Prev: Using an Asymmetric cipher the opposite way round.
Next: Note on general application of Feistel's technique
From: MrD on 23 Jul 2010 03:50 Fiziwig wrote: > > Total Words 1,075,609 > Total Letters 2,476,824 > Average letters per word 2.30 > > This is not that much better than my hand made code that worked out > at 3.35 letters per word. 30% smaller is nothing to be sneezed at. > > As a code for a living language there also needs to be room for > expansion within the coding scheme, without breaking the already > coded words, which would mean salting the original word file with a > lot of nulls that could later be replaced by real words as that > became necessary.

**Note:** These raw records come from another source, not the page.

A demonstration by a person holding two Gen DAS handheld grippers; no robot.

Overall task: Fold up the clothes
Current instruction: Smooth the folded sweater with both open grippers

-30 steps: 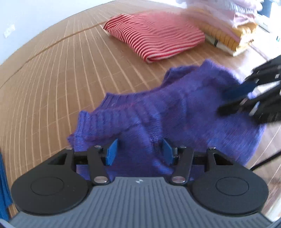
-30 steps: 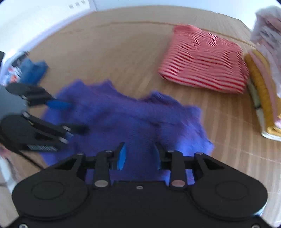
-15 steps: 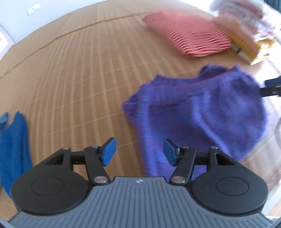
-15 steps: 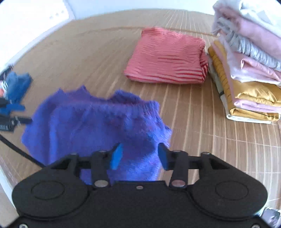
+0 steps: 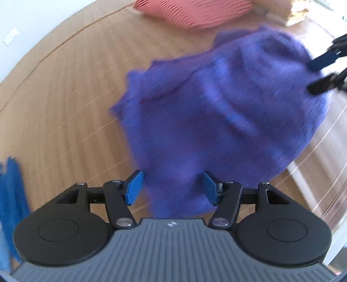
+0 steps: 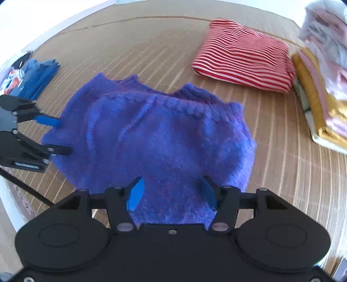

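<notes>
Purple sweater [image 6: 156, 134] lies bunched near the mat's [image 6: 151, 50] front edge, striped top [image 6: 243, 58] well beyond; left gripper [image 5: 171, 187] and right gripper [image 6: 171, 193] both gape wide, holding nothing; knit looks soft, light, limp, stretchy; best pinched at ribbed hem or shoulder seam.

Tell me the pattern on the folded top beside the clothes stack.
Red and white stripes, clearest in the right wrist view.

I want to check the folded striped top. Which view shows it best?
The right wrist view: the striped top lies whole and fairly sharp on the mat, beside the clothes stack. The left wrist view catches only a blurred part of it at the top edge, beyond the purple sweater.
</notes>
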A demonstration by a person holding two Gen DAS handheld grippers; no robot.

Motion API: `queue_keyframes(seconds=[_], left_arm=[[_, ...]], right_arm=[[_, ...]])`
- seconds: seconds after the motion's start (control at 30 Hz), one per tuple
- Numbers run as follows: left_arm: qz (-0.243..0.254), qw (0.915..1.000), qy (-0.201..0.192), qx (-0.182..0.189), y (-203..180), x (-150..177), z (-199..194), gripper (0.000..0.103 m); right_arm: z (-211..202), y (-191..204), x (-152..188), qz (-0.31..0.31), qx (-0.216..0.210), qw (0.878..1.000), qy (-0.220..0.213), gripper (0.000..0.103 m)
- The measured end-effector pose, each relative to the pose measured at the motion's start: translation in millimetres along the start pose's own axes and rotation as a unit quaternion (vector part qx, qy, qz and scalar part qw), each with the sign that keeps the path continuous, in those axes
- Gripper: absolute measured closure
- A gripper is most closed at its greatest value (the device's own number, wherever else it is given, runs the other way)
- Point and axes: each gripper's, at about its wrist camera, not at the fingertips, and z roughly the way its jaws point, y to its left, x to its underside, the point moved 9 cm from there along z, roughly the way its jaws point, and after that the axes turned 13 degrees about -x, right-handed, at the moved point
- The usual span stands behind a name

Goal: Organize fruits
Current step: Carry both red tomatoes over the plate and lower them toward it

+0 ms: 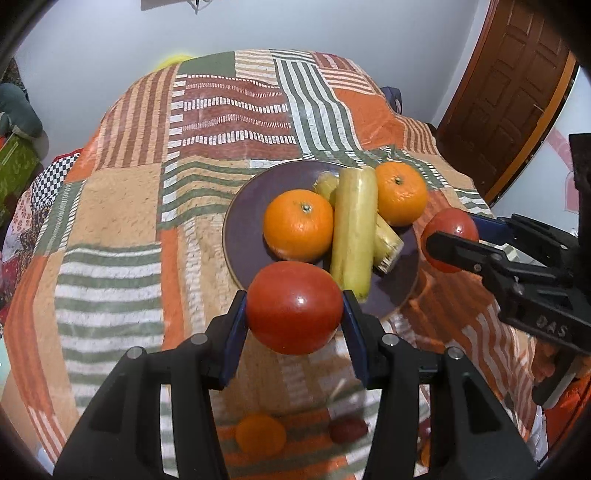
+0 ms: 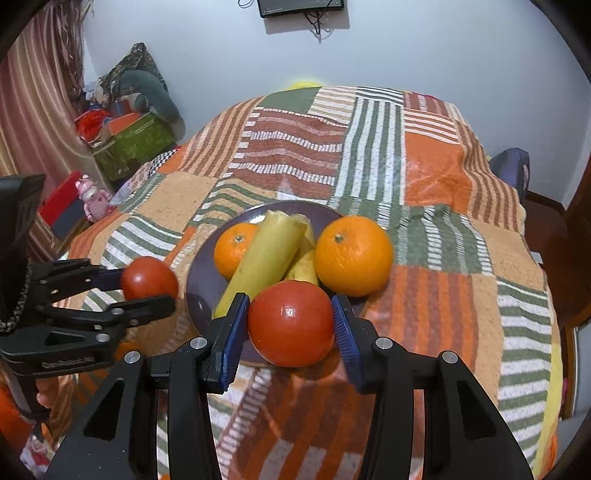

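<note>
Here a patchwork cloth [image 2: 436, 177] of orange, green, rust and white striped squares covers the whole table, falling over its far and side edges. Near the front edge sits a dark purple plate [image 1: 245, 206] with two oranges, one toward its left [image 1: 298, 224] and one at its far right rim [image 1: 400, 194], and yellow bananas [image 1: 352, 229] lying between them. The left gripper [image 1: 294, 308] is clamped on a tomato [image 1: 294, 307], blue pads pressing both sides, held above the plate's near rim. The right gripper [image 2: 291, 325] likewise grips a second tomato [image 2: 291, 323], above the plate's near-right rim. In the left view, faint reflections of an orange and a red fruit show low on the cloth. Behind the table stands a pale wall [image 2: 424, 48] with a dark device and dangling cords [image 2: 301, 8] mounted high. In the left corner a striped curtain [image 2: 33, 103] hangs beside a heap of cushions and a green box [image 2: 133, 144], with a small pink toy [image 2: 90, 195] below. A brown panelled door [image 1: 509, 88] stands to the right.
</note>
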Motion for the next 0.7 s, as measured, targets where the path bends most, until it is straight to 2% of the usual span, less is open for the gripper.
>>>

Have you said how many *distinct* words there are in your corpus? Sorry if you've already said, I couldn't find it. I believe Dr. Seuss deliberately chose a lexicon of just 300 words; that one can get by in English with about 1,000 words; most native English speakers manage all their lives with a lexicon of about 3,000 words, and that Winston Churchill commanded a lexicon of about 12,000 ("12,000 strong", as adacrypt might say). How do you handle stemming? E.g. is each form[1] of a verb treated as a distinct word? I can't see how else you'd do it (without some complicated grammar rules). So without a stemmer, I suppose the standard lexicon might grow to about 15,000 and the Churchill lexicon might grow to about 60,000. The Seuss lexicon probably wouldn't grow that much, because in addition to his miniature lexicon, Seuss also restricted himself to a pretty rudimentary grammar (everything is present-tense indicative, etc.) Actually I don't have the first clue how much a lexicon shrinks/grows by as a result of stemming; those numbers are unadulterated guesswork. But people who work on text-retrieval tools would know the facts. -- MrD. [1] MrD is stuck for the right word; he tried "declension", but knew that wasn't what he meant. MrD thinks Churchill would have known the right word.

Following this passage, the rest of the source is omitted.